WHAT TO PRODUCE — Transcribe the listing below verbatim, omitting pictures.

DATASET EXCERPT —
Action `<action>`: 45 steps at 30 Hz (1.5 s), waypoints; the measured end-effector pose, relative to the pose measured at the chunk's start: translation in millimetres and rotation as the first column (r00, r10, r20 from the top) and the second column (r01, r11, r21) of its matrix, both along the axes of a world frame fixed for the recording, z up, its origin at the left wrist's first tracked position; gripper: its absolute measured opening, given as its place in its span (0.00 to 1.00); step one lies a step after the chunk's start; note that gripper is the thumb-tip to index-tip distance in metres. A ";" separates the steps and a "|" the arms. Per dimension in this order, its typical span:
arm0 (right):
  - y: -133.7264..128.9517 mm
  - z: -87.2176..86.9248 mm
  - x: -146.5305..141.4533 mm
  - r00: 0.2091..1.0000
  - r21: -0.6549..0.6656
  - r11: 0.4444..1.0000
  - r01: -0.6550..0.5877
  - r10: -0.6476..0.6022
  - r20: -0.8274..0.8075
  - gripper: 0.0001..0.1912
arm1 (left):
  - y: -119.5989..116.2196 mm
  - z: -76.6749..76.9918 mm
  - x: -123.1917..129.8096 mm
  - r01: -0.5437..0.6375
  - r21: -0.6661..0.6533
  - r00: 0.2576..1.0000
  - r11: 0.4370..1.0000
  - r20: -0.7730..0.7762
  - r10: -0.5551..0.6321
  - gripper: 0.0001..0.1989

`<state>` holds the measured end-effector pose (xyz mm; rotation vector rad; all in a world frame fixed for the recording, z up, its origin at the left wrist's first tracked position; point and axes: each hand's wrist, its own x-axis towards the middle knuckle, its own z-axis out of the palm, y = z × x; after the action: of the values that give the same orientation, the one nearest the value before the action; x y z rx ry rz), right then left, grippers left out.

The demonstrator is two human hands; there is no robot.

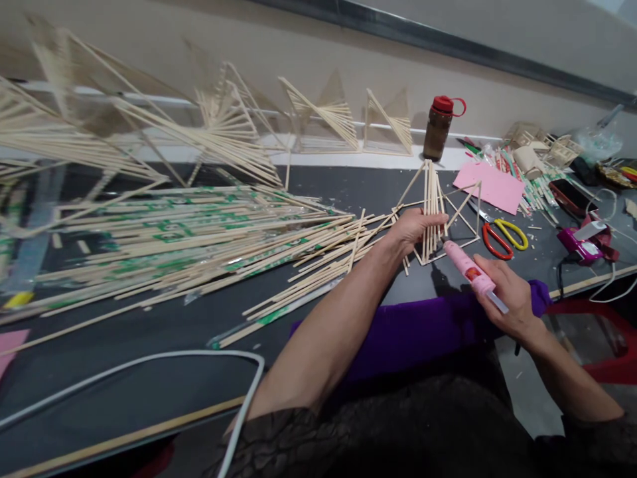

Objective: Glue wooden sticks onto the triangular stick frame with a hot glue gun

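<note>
- Stick frame point(432, 189) is standing just left of the scissors point(492, 224), on the surface point(169, 325).
- Left grip point(413, 226) is pinching its sticks; slackening could be skewing them.
- Right grip point(505, 292) is wrapping round the glue gun point(465, 264), left of and nearer than the scissors; its tip, if hot, could be burning left fingers.

Beyond the left hand point(415, 228), a dark strip point(423, 36) crossed a pale wall point(388, 66). A dark table point(164, 382) spread under both. Grey floor point(528, 385) showed below the right hand point(506, 292), a red chair point(610, 368) to its right.
</note>
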<state>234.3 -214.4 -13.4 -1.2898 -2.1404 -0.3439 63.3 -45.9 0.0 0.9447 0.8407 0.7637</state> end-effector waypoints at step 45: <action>-1.1 -7.9 -19.9 0.956 0.142 0.976 0.165 -0.194 0.219 0.19 | -1.0 -1.6 0.7 0.002 0.003 1.000 1.000 0.016 -0.002 0.08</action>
<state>214.4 -215.5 -21.2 -1.4363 -2.1551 -0.7227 63.9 -46.9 -1.6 0.9406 0.8245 0.7698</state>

ANSWER TO THE PROBLEM —
Action `<action>`: 45 steps at 30 Hz (1.5 s), waypoints; the measured end-effector pose, relative to the pose measured at the chunk's start: translation in millimetres and rotation as the first column (r00, r10, r20 from the top) and the second column (r01, r11, r21) of its matrix, both along the axes of a world frame fixed for the recording, z up, its origin at the left wrist's first tracked position; gripper: its absolute measured opening, given as its place in its span (0.00 to 1.00); step one lies a step after the chunk's start; note that gripper is the thumb-tip to index-tip distance in metres. A ";" separates the steps and a "|" the arms. Per dimension in this order, its typical span:
arm0 (right):
  - y: -133.7264..128.9517 mm
  - z: -87.2176..86.9248 mm
  - x: -146.5305..141.4533 mm
  - r00: 0.2091..1.0000
  - r21: -0.6549..0.6656
  - r11: 0.4444..1.0000
  - r01: -0.6550..0.5877
  - r10: -0.6476..0.6022
  - r20: -0.8274..0.8075
  - gripper: 0.0001..0.1912
arm1 (left):
  - y: -119.5989..116.2196 mm
  - z: -76.6749..76.9918 mm
  - x: -123.1917..129.8096 mm
  - r01: -0.5437..0.6375
  - r21: -0.6661..0.6533
  - r00: 0.2576..1.0000
  - r11: 0.4370..1.0000
  - r20: -0.7730..0.7762
  - r10: -0.5551..0.6321
  - gripper: 0.0001..0.1989

`<state>` holds the measured end-effector pose (xyz mm; rotation vector rad; all in a world frame fixed for the recording, z up, its origin at the left wrist's first tracked position; point and axes: each hand's wrist, its own x-axis towards the middle knuckle, its own z-axis out of the palm, y = z × x; after the action: of the values that give the same orientation, the one nearest the value before the action; x y z rx ry rz), right then left, grippers left out.

The demonstrator is two human hands; there is no robot.


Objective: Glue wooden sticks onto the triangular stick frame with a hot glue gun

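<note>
- Stick frame point(432, 189) is standing just left of the scissors point(492, 224), on the surface point(169, 325).
- Left grip point(413, 226) is pinching its sticks; slackening could be skewing them.
- Right grip point(505, 292) is wrapping round the glue gun point(465, 264), left of and nearer than the scissors; its tip, if hot, could be burning left fingers.

Beyond the left hand point(415, 228), a dark strip point(423, 36) crossed a pale wall point(388, 66). A dark table point(164, 382) spread under both. Grey floor point(528, 385) showed below the right hand point(506, 292), a red chair point(610, 368) to its right.
</note>
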<state>234.3 -214.4 -13.4 -1.2898 -2.1404 -0.3439 63.3 -45.9 0.0 0.9447 0.8407 0.7637</state> end-effector waypoints at step 45: <action>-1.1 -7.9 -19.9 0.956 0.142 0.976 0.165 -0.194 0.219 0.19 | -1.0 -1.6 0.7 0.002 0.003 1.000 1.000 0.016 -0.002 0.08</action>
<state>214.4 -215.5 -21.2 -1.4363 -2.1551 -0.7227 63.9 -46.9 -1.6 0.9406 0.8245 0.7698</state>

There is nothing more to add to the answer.